Each line from the one containing "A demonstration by" through the end of the data must be retyped exactly, and no other line.

:: Information shown

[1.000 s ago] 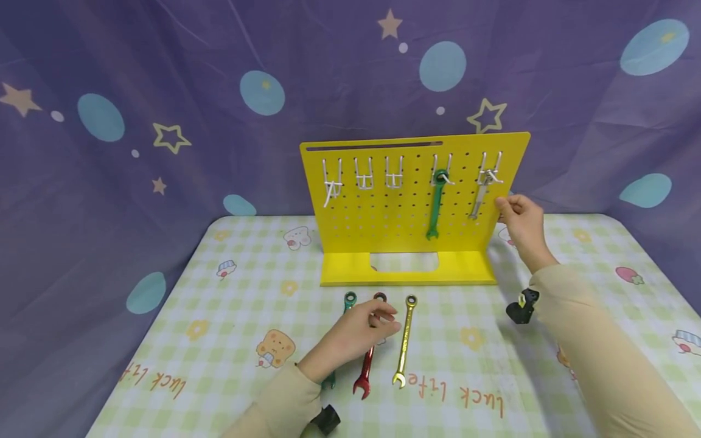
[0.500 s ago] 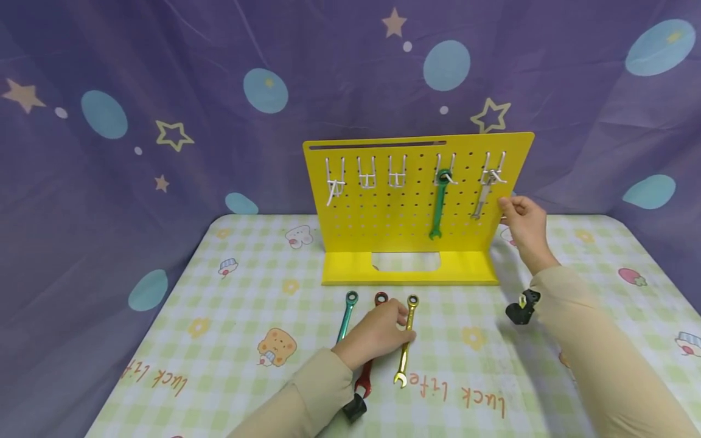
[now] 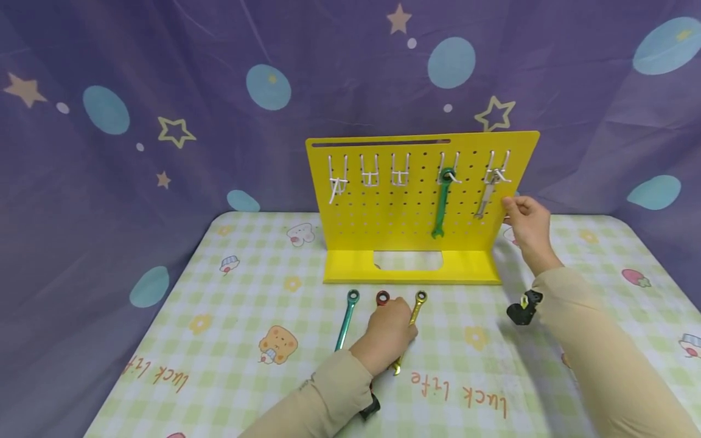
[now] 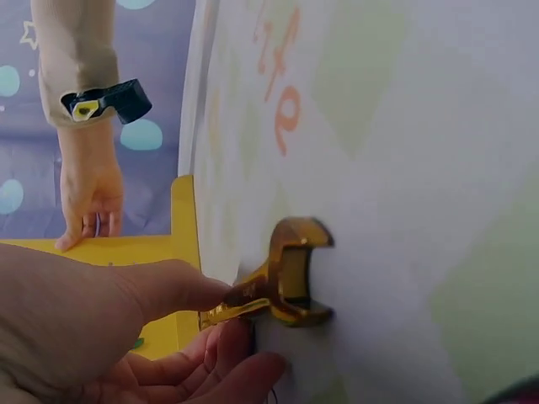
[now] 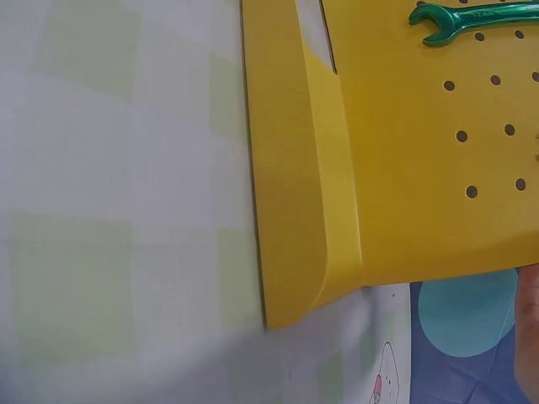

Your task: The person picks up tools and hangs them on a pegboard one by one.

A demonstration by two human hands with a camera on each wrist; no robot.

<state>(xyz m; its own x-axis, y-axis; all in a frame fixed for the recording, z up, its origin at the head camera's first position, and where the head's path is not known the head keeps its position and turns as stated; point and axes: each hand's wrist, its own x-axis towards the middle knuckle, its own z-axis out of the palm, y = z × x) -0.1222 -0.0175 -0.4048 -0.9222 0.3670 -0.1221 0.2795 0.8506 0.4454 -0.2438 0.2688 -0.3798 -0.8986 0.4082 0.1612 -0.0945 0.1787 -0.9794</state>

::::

● **Written answer**:
A demonstration by two human hands with a camera on each wrist; no robot.

<state>(xyz m; its own x-axis, y-axis; all in a frame fixed for the recording, z up, its origin at the head camera's first position, and where the head's path is not known the head keeps its position and turns as stated; point and axes: each hand's wrist, its own x-axis towards the middle knuckle, its own z-axis out of the palm, y = z × x) -0.1222 -0.0175 -0.4048 -0.9222 0.3670 -0.1221 0.2795 0.8506 0.4454 -0.2438 0.2688 -0.3798 -0.8986 0.4082 0.1612 -0.0945 0.1787 -0.9794</state>

A complete answer has now been given to the exercise.